Over the past 15 years, she is still my go-to for many of my questions about livestock, forage and hay. She (thankfully) returned to my Advisory Committee, and she is the coach for the 4-H Livestock Judging Team. This team, which consistently has its sights on national championships and will be traveling to Scotland this summer to compete, has paved the path for many high schoolers to go to colleges with amazing scholarships.

Beth also was the catalyst for the Old Fort’s Beginning Farmer Incubator and Farmer in Training programs. These programs provided a safe starting point for many farmers, some of whom still farm vegetables here in the southwest.

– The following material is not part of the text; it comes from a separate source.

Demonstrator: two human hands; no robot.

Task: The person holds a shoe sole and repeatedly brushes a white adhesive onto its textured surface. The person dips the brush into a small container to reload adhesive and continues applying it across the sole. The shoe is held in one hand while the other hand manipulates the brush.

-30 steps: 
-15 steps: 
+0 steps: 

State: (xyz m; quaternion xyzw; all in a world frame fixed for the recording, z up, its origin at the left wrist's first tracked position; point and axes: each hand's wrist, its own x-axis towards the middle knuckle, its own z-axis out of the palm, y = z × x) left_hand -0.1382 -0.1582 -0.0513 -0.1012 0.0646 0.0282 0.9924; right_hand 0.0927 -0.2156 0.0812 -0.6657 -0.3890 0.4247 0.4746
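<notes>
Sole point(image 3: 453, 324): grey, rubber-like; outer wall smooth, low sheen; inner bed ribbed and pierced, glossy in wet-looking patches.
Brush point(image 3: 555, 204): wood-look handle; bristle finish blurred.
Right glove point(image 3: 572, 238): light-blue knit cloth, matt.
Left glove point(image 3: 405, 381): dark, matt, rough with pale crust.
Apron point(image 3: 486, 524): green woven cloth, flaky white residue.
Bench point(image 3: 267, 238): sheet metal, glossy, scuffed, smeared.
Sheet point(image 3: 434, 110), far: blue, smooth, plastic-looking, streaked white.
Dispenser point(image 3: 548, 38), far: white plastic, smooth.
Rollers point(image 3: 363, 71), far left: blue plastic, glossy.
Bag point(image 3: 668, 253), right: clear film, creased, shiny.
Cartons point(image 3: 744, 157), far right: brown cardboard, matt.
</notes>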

I saw Beth speak on Tuesday, giving an overview of what’s next at the Old Fort. It makes me feel incredibly proud that Extension has been able to partner with and ride the coattails of her work. It is truly inspiring. She is one of the hardest working people I have ever met. But she does it all with an understanding of agriculture in all its forms and iterations. She recognizes the importance of the large- and small-scale producers who make agriculture so unique in Southwest Colorado. And she always seems to do it with a smile on her face; with an extra 10 minutes to talk and catch up; and with everyone else’s best interest at hand.

I am so proud that Beth will be one of a handful of women inducted into the Colorado Hall of Fame since its inception in 1989, and that her tireless work will be recognized at the state level. But I’m even more proud to call her my friend. I tip my hat to her – we all should.